Les décideurs sont guidés dans un processus chronologique :

  1. Détermination de la problématique et de son domaine ;
  2. Évaluation de l’étendue des besoins en termes quantitatifs et qualitatifs ;
  3. Choix des cadres et outils d’analyse pertinents ;
  4. Recueil des données et identification des problèmes non résolus par le programme ;
  5. Synthétiser les éléments probants comme fondement de la réforme ;
  6. Définir et impliquer les acteurs du projet, parties prenantes et décideurs politiques.

Le manuel vise l’analyse des politiques applicables aux systèmes alimentaires, fonciers et hydriques. Il n’est pas exhaustif mais constitue une ressource pour les experts en développement, les financeurs, les organisations de la société civile, les chercheurs et les décideurs chargés de conduire lesdites politiques.

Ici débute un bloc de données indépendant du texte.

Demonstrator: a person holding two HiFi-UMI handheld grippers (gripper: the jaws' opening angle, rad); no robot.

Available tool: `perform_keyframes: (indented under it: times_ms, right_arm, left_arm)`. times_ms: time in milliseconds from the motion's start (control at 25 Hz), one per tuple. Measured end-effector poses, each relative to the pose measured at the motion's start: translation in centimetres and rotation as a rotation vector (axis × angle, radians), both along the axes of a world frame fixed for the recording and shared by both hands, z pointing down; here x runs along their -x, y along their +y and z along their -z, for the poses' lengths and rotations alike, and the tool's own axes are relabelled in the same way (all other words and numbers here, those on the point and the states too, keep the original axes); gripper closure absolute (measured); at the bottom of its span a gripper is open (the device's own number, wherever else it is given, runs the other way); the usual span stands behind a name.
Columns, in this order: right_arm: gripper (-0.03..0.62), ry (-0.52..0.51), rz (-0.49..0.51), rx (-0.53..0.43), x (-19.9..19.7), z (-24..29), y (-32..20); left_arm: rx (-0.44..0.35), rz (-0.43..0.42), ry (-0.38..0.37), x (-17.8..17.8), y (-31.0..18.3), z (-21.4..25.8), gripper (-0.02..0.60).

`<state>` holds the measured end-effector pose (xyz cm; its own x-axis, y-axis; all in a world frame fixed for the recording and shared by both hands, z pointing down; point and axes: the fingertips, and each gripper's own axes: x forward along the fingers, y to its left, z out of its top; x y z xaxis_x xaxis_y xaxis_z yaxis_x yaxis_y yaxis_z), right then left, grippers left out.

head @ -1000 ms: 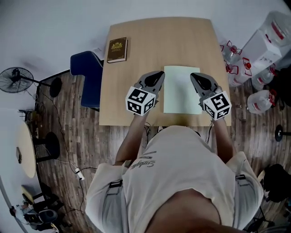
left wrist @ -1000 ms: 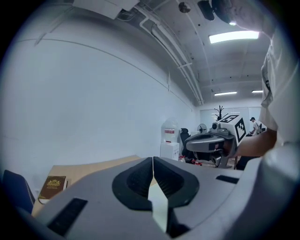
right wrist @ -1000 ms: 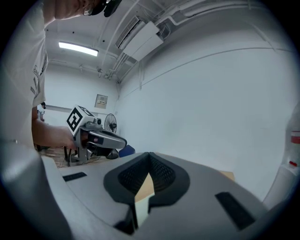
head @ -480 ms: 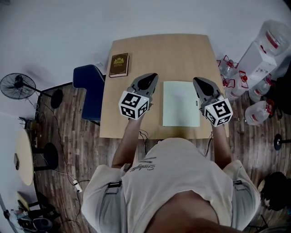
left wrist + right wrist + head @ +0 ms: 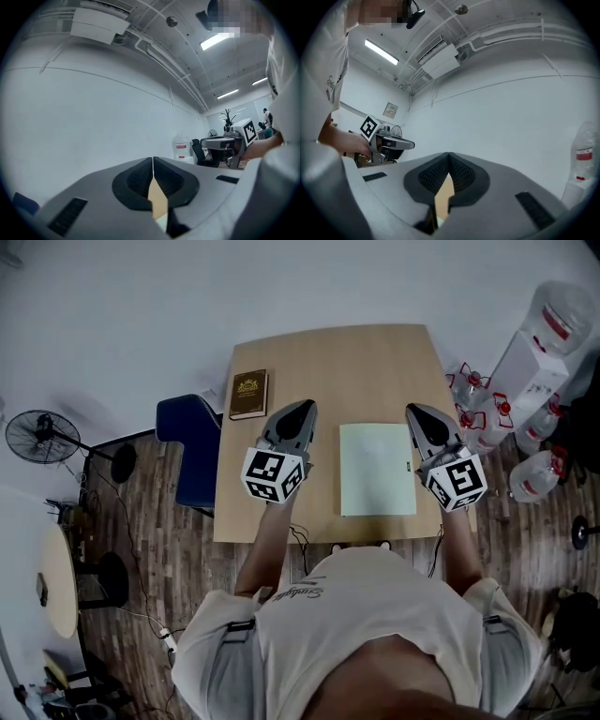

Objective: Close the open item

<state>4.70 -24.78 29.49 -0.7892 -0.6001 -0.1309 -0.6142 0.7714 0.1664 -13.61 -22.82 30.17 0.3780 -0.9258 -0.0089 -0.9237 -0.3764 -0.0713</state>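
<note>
Left hand-held gripper (image 5: 307, 407): jaws pressed together at the tips with nothing between them. It hangs over bare wood, well clear of the folder's left edge.
Right hand-held gripper (image 5: 413, 411): jaws likewise pressed together and empty. Its tip sits just beside the folder's far right corner.
Pale green folder (image 5: 377, 470): lies flat on the surface (image 5: 337, 357) near the person's edge, between the two hand-held grippers. Only one plain cover shows, and no leaf stands up.
Change from a second ago: the left hand-held gripper was then close against the folder's left edge. It has since drawn away to the left, leaving a strip of bare wood between them. The right one has kept its place by the right edge. The folder lies as flat as it did then, in the same spot on the surface.
Brown book (image 5: 248, 394): closed, at the far left corner, well apart from the folder.
Blue chair (image 5: 187, 442): against the surface's left side.
Water bottles (image 5: 483, 413): on the floor to the right.
</note>
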Motion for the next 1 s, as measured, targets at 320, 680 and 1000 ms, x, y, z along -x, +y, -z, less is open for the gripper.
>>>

L’alignement des positions institutionnelles avec celles de la société, civile ou économique, est le garant de la réussite d’une politique. Le degré d’acceptation sera meilleur et le risque de conflits réduit.

Les années 60 voient émerger les premières politiques économiques comme fondements du développement agricole. Aujourd’hui l’appel à la transition couvre toute la chaîne agroalimentaire, de la production agricole à l’industrie agroalimentaire, y compris sur le volet environnemental.

Il n’existe pas beaucoup de guides ou de cadre à l’analyse des politiques agroalimentaires, les ressources sont dispersées et les indicateurs non validés. De plus, les études sont conduites par domaine de compétences sans intégrer les notions de pouvoir propre au monde politique et économique.

Le succès des politiques de production alimentaire, de gestion des ressources et de préservation environnementale participent grandement à l’atteinte des objectifs dans les cinq domaines définis par le CGIAR, à savoir :

  • La santé et sécurité alimentaire ;
  • Les moyens de subsistance et emplois ;
  • L’environnement et la biodiversité ;
  • L’équité et l’inclusion sociale ;
  • La lutte contre le réchauffement climatique.

L’analyse des genres et la question inclusive restent à développer dans le PEPA Sourcebook, le succès d’une politique agricole étant grandement lié à l’inclusion des jeunes et des femmes.

Aujourd’hui, ces catégories de population n’ont pas un accès équitable à l’eau, à la terre, aux financements, et plus globalement au pouvoir.

Dans le secteur agricole, la forme coopérative constitue un mécanisme de compensation fréquent et efficace mais les décideurs politiques ont aussi la responsabilité de construire un cadre légal favorable aux individus défavorisés, notamment en leur octroyant plus de pouvoir foncier et financier.